Macedonio, the grandfather

Bertha de la Torre de la Piedra

I have been given a job: search for a Peruvian painter and introduce him on a sheet of paper. I feel my heart race and my eyes need not search afar. Across the table, sitting before an indescribable soup, is my grandfather Macedonio.


The soup is indescribable because I crave a lean wizard above a myriad of breadcrumbs, plum sweets and scrambled egg. There he sits with his long at nervous hands; these hands belong to a magician or a poorly behaved child. Macedonio smiles like a fox and his visionary eyes are hidden behind strange glasses that he acquired God knows where. There are breadcrumbs on his jacket and his hands are the transmitters of far-off messages. These hands were efficient transmitters even before the era of “via satellite.”


Yes. Grandfather’s hands transmit something that has fallen into disuse today in this age of the go-go and youthful rebellion. Grandfather is very old only he is still vain about his age. However, it seems like it has been thousands of years since his hands transmitted messages from a far-off star, a star that always winked faithfully, a star that I contemplate more clearly during summer nights on the lonely beach where we live.


Grandfather’s hands transmit messages of beauty but also pain when said pain is deep. I don´t think they transmit ugly pain. Grandfather lives with us but he is off in another world sometimes.


He has a gift of capturing a ray of light on a fabric; he can trap a butterfly and close it in with colors but the butterfly doesn’t feel like a prisoner. Grandfather can collect slices of music and the screams of factory workers.


But he is a child: we, his grandchildren, are sometimes more mature than he. When my little brother explains to grandfather how the motor of his “chachi-kart” works, grandfather can only think of the car’s bright red color.


His pockets are the devil’s bag: dried flowers twisted into bird shapes, colored rocks, roots that suddenly have a voice.


Yes, his long and bony hands transmit messages. There is nothing like these messages to make us feel the nocturnal palpitations of jungles, the silent moaning of ancient ruins, the salty loneliness of coastlines....We can feel hot sand from our desolate ports running through our fingers!

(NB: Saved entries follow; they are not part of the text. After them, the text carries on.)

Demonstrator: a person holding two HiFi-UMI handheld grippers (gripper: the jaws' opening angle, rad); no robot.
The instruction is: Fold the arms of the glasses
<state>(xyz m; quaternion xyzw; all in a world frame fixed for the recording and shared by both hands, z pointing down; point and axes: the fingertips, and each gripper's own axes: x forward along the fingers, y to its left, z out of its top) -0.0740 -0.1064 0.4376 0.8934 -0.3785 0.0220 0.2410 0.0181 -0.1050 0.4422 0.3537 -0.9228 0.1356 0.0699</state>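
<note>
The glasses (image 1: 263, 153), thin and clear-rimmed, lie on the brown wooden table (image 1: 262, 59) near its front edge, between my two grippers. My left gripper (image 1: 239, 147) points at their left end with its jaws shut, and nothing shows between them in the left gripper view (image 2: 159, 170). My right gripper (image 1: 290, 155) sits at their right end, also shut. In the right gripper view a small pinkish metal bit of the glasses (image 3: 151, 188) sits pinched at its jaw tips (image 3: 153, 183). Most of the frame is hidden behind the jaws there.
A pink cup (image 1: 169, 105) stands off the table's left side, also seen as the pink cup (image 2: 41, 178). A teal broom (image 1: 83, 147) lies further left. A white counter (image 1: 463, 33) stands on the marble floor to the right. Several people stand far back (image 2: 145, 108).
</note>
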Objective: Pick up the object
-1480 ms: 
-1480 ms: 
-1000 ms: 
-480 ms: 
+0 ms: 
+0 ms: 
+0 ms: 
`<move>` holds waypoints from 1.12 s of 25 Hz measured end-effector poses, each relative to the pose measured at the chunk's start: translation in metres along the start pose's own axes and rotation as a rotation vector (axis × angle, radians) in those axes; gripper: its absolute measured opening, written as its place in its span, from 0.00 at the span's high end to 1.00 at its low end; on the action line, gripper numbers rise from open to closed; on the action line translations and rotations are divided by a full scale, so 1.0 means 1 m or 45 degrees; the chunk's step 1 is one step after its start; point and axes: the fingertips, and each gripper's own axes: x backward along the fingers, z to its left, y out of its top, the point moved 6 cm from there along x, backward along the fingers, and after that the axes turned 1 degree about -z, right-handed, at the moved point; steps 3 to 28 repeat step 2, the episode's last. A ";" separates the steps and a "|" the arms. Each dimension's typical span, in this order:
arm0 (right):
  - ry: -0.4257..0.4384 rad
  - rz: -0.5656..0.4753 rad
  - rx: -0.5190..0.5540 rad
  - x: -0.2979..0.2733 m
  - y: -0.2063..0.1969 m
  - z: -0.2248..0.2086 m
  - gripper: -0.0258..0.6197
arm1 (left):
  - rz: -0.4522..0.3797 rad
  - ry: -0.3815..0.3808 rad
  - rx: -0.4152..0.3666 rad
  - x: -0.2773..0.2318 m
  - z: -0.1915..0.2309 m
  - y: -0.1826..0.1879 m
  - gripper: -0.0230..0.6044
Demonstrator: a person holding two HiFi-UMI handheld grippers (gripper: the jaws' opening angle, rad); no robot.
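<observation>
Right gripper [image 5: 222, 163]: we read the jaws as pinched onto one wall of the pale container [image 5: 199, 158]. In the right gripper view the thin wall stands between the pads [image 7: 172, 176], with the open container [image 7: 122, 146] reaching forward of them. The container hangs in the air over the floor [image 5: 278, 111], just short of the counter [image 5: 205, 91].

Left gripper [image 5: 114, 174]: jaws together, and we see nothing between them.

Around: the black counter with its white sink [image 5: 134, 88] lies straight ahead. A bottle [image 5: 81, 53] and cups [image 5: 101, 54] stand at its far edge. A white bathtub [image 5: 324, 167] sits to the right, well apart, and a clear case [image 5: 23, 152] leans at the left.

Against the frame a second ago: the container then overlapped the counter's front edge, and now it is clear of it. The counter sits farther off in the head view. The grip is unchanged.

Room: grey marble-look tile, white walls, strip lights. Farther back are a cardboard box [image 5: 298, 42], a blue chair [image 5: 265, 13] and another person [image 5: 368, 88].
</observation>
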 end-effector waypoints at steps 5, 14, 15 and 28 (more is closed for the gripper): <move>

These are his landscapes. But sometimes he picks up pieces of dead bones and chunks of mud and makes beings that groan and speak strange tongues. His sailboats navigate on inert waves during sidereal nights; they are illuminated by light from a far-off star that cannot be seen by astronomers and which only appears when we feel like good children under the sky of my silent beach.


Yes. My grandfather is frail. One time they compared him with a subject from an El Greco. He always walks hurriedly and the strange thing is that he never has a specific route. He can stop before a flowering branch or a horrible old fruit vendor and find beauty in her wrinkles that will eventually be transmitted to his canvasses. When he has no canvasses, he paints on cardboard, paper, planting pots or on music but he paints and paints because this is his reason for being, this and nothing but this.


Sometimes I drown in his paintings, in his hot sands, in his jungles drunk with heat, along his lighted paths. I can see myself in the faces that he paints and it seems to me that these eyes of oil shed tears and these lips wear smiles.


Sometimes I slowly enter his ice cathedrals amongst his crimson palaces, amongst his pale dancers, and sometimes I am a bit frightened of his world and I run away from his sad saints, his disillusioned poets, his Indians and their long hair adorned with flowers.


Yes, my grandfather has his world, his mysterious stars, his hands that deliver messages. And there are moments that he is very far away from us despite the fact that we are slices of his being and of his love.


But fear subsides when he enters the house with the bag of hot bread that he always brings to our table; we all eat this bread, even the baby that can’t speak yet and looks wide-eyed at grandfather.


A custom as old as the world: grandfather and all of us at the table eating hot bread.